• **TASK DESCRIPTION**: Return, exactly as written, every line from the first line of the data below through the line that contains "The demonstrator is".

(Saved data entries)
########################################
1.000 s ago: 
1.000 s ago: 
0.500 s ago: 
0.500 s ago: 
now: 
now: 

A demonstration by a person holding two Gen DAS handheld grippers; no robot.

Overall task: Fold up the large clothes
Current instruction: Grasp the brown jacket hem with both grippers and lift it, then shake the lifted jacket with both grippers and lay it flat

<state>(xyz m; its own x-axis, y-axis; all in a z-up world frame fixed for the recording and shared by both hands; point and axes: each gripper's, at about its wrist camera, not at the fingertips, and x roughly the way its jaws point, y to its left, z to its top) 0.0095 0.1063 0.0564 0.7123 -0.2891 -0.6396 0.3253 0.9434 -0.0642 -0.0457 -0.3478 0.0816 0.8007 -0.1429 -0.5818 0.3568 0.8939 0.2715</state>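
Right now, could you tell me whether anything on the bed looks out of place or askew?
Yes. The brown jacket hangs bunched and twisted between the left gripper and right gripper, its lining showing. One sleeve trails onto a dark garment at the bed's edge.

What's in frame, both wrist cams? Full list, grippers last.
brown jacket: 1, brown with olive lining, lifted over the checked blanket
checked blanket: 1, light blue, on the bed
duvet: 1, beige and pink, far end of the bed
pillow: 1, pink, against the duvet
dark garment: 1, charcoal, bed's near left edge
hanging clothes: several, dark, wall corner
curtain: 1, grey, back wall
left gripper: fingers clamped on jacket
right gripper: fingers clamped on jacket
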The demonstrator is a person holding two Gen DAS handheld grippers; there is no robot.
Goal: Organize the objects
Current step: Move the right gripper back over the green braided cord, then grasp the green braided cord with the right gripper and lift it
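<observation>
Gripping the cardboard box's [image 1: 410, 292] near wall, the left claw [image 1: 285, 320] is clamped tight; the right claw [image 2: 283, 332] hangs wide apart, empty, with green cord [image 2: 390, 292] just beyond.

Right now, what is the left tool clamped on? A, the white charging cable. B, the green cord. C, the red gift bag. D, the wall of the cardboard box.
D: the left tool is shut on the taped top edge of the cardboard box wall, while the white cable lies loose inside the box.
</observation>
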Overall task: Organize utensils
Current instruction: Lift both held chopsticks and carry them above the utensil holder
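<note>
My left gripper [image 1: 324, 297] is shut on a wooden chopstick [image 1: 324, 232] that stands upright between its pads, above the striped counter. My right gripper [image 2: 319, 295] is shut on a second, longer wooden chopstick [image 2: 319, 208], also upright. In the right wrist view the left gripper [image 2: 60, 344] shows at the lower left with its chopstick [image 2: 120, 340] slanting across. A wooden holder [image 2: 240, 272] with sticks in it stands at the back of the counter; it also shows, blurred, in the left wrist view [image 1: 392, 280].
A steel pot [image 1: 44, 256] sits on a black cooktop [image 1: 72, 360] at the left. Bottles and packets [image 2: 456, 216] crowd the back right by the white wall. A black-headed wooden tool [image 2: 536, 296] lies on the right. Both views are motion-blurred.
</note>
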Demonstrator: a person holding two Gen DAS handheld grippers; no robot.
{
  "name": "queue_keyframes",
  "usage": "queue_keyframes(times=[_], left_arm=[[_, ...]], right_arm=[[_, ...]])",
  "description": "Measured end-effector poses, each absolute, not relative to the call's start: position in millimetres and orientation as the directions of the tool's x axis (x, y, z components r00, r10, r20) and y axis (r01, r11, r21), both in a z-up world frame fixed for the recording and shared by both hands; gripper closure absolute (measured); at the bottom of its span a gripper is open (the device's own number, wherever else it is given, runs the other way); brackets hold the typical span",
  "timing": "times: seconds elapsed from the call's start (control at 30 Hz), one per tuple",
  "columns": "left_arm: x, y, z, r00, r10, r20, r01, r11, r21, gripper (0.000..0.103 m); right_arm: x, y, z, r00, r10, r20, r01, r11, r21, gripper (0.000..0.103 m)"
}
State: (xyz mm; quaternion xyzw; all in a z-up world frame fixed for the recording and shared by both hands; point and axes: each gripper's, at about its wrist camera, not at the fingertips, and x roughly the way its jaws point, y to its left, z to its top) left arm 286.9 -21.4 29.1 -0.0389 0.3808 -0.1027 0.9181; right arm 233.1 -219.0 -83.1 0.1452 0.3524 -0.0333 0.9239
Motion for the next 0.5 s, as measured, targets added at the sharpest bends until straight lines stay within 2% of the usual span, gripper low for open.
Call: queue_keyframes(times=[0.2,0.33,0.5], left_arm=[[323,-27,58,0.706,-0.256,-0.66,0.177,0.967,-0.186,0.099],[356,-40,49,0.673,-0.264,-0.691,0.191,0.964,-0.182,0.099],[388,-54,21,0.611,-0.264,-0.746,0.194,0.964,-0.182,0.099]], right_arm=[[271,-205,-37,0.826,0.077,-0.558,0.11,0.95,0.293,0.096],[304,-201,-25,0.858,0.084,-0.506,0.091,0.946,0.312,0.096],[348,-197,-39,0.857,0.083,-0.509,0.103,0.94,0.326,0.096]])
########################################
• **RESPONSE TO THE TASK**:
1.000 s ago: 
1.000 s ago: 
0.500 s ago: 
0.500 s ago: 
now: 
now: 

A demonstration by a person holding two Gen DAS handheld grippers; no robot.

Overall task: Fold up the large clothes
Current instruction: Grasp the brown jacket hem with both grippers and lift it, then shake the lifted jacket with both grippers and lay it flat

<state>(xyz m; its own x-axis, y-axis; all in a z-up world frame fixed for the recording and shared by both hands; point and axes: each gripper's, at about its wrist camera, not at the fingertips, and x roughly the way its jaws point, y to its left, z to its top) 0.0095 0.1063 0.0564 0.7123 -0.2891 -0.6396 0.3253 0.9434 -0.0642 -0.0457 -0.3478 0.0816 0.8007 -0.1429 -0.5818 0.3568 0.8939 0.2715</state>
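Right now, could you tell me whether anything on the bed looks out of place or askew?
Yes. The brown jacket hangs bunched and twisted between the left gripper and right gripper, its lining showing. One sleeve trails onto a dark garment at the bed's edge.

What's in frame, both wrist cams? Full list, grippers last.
brown jacket: 1, brown with olive lining, lifted over the checked blanket
checked blanket: 1, light blue, on the bed
duvet: 1, beige and pink, far end of the bed
pillow: 1, pink, against the duvet
dark garment: 1, charcoal, bed's near left edge
hanging clothes: several, dark, wall corner
curtain: 1, grey, back wall
left gripper: fingers clamped on jacket
right gripper: fingers clamped on jacket
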The demonstrator is a person holding two Gen DAS handheld grippers; there is no robot.

The exercise contains no remaining tasks.